KC: Lastly, I wanted to ask how you felt taking on this topic as someone who presents as white, especially after the critique of Robert Doty [the curator of the Whitney’s Contemporary Black Artists in America exhibition]. It was clear from the turnout at the opening of the show that Acts of Art and Rebuttal was engaged with the community that was being represented. So, I wondered, how did you go from the past to that?

HS: That is a real question and I have about three complex answers to it. One is that this is research I wanted to do, and histories I wanted to know, institutions I wanted to know. And then there’s Valerie Cassel Oliver’s suggestion that this is my work to do too. If these are questions you have about institutions, about roles, about artists, then do the work. There’s a quote that I use in the catalogue from [curator] Edmund Barry Gaither who basically says, the fact that there are Black museums and Black galleries does not absolve mainstream, white-identified institutions from doing this work.⁴ They have a responsibility to do the work too. And he says this needs to be part of general art history.
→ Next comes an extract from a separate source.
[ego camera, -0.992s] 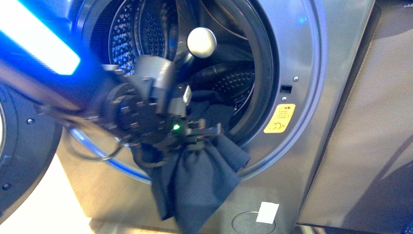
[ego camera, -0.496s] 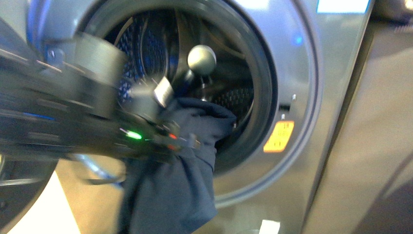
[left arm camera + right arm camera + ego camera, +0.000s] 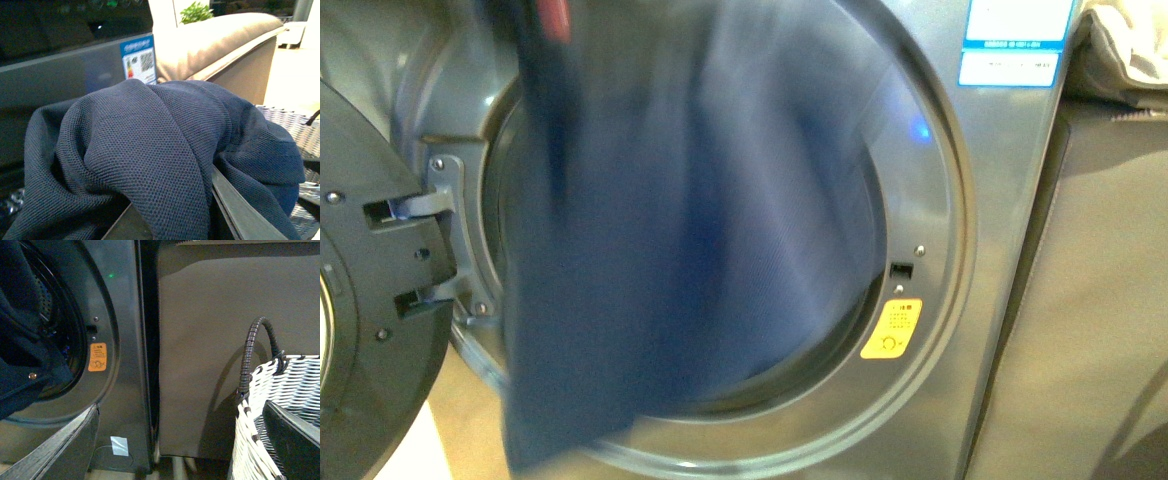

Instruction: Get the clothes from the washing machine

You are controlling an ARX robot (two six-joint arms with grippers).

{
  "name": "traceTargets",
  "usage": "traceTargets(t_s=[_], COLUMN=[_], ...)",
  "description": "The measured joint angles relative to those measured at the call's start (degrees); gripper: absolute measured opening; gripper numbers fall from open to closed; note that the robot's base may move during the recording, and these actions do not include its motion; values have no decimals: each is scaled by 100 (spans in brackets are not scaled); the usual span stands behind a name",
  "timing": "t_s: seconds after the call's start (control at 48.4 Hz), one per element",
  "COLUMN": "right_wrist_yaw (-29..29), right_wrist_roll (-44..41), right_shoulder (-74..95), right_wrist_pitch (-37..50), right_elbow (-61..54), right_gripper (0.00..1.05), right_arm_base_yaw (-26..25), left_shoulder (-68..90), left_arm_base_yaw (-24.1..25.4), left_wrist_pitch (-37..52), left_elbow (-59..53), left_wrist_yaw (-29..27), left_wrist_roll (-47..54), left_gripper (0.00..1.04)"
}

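Observation:
The clothes [image 3: 660,230], a dark navy garment, hang blurred from the top of the front view across the round opening of the grey washing machine [image 3: 970,230]. Their upper end runs out of frame. In the left wrist view my left gripper [image 3: 175,220] is shut on the clothes [image 3: 140,145], which are bunched over both fingers [image 3: 240,210]. The right wrist view shows my right gripper [image 3: 175,440] open and empty, off to the side of the washing machine [image 3: 120,315]. A fold of the clothes [image 3: 20,355] shows before the drum there.
The washer door [image 3: 370,300] stands open at the left. A yellow sticker [image 3: 891,329] and a blue-white label [image 3: 1015,40] mark the front. A woven basket [image 3: 285,405] with a dark handle stands by the right gripper. A beige cushion [image 3: 215,40] lies beyond the washer.
The left arm has risen out of the front view, drawing the clothes up and out of the drum. The cloth now hangs across the opening, and the camera looks higher on the washer.

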Motion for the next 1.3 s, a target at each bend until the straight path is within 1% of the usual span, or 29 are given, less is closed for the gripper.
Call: traceTargets(t_s=[0.207, 0.351, 0.475, 0.682, 0.806, 1.012, 1.116, 1.302], right_wrist_yaw=[0, 0, 0, 0, 0, 0, 0, 0], right_wrist_roll=[0, 0, 0, 0, 0, 0, 0, 0], right_shoulder=[0, 0, 0, 0, 0, 0, 0, 0], right_wrist_pitch=[0, 0, 0, 0, 0, 0, 0, 0], right_elbow=[0, 0, 0, 0, 0, 2, 0, 0], right_gripper=[97, 97, 97, 97, 97, 97, 97, 97], right_arm_base_yaw=[0, 0, 0, 0, 0, 0, 0, 0], left_shoulder=[-114, -35, 57, 411, 737, 1414, 1727, 2232], left_arm_base_yaw=[-575, -988, -1244, -1598, -1733, -1875, -1869, -1698], left_wrist_pitch=[-149, -175, -195, -468, -660, -1091, -1307, -1676], left_elbow=[525, 850, 1029, 1576, 2070, 3200, 3757, 4675], left_wrist_yaw=[111, 72, 66, -122, -219, -402, -507, -570], left_wrist_roll=[-72, -208, -262, -212, -166, -17, -2, 17], left_gripper=[16, 16, 16, 16, 16, 16, 16, 16])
The way the catalogue essay ends, and this is something I learned, is that the same page of the New York Times that has the review of the Whitney’s Contemporary Black Artists in America and the Rebuttal—which both get dismissed in the crudest [way] possible—I mean, it’s like “they’re not very good and not very Black” is how John Canaday, the white critic dismissed them—that same page in the newspaper has Grace Cluck, the New York Times art writer, writing about the Guggenheim Museum’s cancellation of Hans Haacke’s survey exhibition because of his Shapolsky et al Real Estate Holdings work.⁵ There’s no contemporary art survey text, no writing on conceptual art, no writing on institutional critique, that doesn’t talk about the Hans Haacke work and the cancelling of the exhibition. And none of them talk about the Rebuttal exhibition or the idea of the counter exhibition as a mode of critique. But they’re on the same page. There’s some way that this is the same art history or part of the same art history, assuming we read them that way.
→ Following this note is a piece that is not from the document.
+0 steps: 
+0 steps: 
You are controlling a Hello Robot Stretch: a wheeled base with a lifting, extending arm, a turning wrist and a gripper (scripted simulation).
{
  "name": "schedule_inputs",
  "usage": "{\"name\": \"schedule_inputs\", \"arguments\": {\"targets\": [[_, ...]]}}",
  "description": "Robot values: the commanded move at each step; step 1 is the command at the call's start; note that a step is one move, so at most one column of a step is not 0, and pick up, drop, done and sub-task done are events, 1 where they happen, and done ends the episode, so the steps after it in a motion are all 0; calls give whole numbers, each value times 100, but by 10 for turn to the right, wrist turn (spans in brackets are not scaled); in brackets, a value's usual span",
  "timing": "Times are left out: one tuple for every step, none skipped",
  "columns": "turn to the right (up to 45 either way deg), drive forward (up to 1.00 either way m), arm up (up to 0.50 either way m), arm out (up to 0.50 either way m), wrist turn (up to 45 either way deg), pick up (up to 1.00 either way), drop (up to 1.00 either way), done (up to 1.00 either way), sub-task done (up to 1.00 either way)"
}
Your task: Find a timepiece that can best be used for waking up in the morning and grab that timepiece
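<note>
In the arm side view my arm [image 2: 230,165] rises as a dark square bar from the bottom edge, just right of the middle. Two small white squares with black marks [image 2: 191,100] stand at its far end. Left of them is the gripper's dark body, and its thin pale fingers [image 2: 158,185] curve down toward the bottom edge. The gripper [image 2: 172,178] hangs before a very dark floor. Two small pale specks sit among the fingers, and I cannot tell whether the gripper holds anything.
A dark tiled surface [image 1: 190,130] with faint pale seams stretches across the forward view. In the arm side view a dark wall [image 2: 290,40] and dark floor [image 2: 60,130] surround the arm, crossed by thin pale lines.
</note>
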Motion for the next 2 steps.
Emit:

Interview has been condensed and edited.

Acts of Art and Rebuttal in 1971 is on display through Sunday, November 25, 2018 at Hunter College’s Bertha and Karl Leubsdorf Gallery, 132 East 68th Street New York, NY, 10065

¹Letter from Benny Andrews to Reginald Gammon, March 23, 1971. Reginald Gammon papers, 1927–2007, bulk 1960–2005. Archives of American Art, Smithsonian Institution. Series 2: Correspondence, 1964–2005: Andrews, Benny, 1971, 1992–2002.
²Lloyd, Tom, ed. Black Art Notes. Self-published, 1971.
³A photograph of Dindga McCannon’s personal archives presented at Hunter is included in Act of Art and Rebuttal in 1971 (New York: Hunter College Art Galleries, 2018), p. 100.
Edmund Barry Gaither, “Toward Viable Participation,” The Art Gallery (April 1970): 44. “[The] creation and development of Afro-American or Black museums does not relieve major American (white) art institutions of the responsibility to exhibit and collect the art of Afro-American artists, nor of the duty to integrate them into general art scholarship […] Afro-American museums do not negate or deny the need for galleries, other museums and college and university art programs to contribute to the educational and commercial expansion of art by Afro-Americans.’”
New York Times, April 7, 1971, p. 52.